## Required action
Search term "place": please copy every line of the records below that contains it.

── Extracted data ──

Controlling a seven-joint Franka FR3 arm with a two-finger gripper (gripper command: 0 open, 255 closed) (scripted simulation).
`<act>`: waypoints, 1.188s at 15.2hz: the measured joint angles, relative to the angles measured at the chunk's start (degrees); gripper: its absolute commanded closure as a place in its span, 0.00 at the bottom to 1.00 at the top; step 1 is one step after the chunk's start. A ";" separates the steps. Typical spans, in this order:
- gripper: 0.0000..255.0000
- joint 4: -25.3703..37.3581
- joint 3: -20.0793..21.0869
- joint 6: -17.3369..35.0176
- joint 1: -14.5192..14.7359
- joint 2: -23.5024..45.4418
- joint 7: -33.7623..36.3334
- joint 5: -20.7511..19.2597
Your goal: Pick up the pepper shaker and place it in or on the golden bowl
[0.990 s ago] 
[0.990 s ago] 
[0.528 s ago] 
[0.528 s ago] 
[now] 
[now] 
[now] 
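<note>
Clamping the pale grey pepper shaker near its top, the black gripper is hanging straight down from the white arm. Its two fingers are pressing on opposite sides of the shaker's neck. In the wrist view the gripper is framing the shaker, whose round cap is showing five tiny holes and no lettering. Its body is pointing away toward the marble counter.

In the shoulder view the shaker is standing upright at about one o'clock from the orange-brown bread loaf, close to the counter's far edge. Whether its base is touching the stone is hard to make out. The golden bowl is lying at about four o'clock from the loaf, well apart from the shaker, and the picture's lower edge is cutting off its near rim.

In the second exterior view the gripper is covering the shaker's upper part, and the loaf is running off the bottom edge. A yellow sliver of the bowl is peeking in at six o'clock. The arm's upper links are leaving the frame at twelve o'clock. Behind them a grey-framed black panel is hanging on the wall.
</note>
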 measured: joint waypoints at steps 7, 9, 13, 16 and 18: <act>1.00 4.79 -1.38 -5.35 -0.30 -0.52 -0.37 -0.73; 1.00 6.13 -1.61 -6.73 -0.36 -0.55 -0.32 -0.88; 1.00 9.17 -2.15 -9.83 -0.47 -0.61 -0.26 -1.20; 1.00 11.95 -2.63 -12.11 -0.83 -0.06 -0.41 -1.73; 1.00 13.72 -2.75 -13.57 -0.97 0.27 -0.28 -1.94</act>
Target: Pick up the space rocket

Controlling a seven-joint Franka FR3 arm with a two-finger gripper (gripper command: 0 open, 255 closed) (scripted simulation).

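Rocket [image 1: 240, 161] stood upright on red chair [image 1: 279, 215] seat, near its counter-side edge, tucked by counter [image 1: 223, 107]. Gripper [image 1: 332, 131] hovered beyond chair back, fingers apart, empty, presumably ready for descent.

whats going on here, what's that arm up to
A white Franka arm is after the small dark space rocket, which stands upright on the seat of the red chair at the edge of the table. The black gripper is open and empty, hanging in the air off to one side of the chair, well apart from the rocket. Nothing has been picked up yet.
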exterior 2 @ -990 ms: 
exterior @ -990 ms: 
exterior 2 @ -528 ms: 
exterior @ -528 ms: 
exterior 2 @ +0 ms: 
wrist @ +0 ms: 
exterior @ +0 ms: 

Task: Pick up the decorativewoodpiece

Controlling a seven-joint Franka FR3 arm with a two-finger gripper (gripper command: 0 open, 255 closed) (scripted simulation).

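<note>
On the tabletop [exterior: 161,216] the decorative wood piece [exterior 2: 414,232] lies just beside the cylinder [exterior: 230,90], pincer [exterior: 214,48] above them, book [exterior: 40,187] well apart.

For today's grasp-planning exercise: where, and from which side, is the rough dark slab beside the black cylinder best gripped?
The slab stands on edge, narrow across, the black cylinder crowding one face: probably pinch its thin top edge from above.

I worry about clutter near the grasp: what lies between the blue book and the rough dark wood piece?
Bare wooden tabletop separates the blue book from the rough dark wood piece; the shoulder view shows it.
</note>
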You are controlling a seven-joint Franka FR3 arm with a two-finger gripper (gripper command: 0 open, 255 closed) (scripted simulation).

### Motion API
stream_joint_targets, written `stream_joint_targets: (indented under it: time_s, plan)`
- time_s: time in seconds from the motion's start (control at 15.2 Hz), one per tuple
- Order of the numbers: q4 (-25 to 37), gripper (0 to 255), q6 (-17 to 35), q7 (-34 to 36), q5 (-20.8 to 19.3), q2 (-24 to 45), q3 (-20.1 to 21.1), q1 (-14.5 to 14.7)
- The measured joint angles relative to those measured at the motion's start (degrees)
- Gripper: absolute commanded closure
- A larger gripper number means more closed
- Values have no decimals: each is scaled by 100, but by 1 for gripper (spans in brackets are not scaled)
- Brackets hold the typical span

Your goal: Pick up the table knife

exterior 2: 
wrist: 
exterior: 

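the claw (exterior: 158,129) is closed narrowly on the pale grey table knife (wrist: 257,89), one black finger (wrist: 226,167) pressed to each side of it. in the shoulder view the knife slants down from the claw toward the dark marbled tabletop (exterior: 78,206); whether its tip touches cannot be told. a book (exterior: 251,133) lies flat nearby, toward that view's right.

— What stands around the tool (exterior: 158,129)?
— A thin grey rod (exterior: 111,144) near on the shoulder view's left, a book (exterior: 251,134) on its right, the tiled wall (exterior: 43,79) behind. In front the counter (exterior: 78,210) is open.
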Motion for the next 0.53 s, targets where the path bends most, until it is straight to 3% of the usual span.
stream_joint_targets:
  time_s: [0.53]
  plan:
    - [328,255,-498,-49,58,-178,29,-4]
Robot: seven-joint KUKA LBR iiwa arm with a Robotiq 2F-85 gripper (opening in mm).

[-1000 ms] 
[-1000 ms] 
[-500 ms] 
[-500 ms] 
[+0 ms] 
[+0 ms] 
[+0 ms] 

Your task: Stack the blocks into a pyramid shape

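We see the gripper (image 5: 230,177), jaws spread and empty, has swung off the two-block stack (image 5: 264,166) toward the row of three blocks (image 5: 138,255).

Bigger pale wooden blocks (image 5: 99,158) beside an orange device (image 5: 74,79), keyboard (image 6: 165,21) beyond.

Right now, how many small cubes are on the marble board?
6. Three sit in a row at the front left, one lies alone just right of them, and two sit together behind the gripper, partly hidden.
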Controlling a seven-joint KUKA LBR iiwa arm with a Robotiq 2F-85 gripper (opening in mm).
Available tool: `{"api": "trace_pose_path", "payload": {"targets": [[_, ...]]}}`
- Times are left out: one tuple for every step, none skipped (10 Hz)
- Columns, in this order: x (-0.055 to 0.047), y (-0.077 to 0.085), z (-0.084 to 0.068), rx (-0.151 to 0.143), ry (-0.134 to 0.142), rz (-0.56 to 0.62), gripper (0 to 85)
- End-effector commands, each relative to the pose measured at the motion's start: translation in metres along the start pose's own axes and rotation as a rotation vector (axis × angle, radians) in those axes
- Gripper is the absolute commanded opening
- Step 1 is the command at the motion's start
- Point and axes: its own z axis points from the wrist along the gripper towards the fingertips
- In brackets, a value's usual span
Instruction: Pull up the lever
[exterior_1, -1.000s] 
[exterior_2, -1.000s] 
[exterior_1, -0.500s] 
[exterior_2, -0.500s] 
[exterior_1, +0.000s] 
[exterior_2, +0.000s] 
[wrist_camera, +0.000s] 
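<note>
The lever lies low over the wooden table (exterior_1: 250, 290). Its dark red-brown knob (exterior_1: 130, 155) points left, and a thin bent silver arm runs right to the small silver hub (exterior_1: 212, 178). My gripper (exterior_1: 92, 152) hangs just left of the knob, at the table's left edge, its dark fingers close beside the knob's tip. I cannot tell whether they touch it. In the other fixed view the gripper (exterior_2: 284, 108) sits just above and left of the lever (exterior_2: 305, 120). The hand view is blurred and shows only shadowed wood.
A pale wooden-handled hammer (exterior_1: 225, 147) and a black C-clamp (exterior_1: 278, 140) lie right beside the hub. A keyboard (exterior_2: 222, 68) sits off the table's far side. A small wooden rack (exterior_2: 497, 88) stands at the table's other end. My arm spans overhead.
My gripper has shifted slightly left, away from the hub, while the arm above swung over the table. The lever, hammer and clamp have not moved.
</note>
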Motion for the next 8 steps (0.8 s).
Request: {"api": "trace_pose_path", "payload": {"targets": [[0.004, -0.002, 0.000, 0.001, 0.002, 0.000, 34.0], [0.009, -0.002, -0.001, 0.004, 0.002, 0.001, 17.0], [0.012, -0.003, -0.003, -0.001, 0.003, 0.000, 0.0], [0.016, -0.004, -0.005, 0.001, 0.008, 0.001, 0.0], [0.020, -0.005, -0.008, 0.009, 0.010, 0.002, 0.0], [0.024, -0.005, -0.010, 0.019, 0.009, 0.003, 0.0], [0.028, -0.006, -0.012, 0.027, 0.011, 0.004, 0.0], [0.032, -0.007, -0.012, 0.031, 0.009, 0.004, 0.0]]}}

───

## Written response
`<act>`: waypoints, 1.188s at 15.2hz: the measured joint angles, relative to the angles measured at the chunk's start (degrees); gripper: its absolute commanded closure as a place in its span, 0.00 at the bottom to 1.00 at the top; step 1 is one step after the chunk's start. A ";" separates the steps. Typical spans, in this order:
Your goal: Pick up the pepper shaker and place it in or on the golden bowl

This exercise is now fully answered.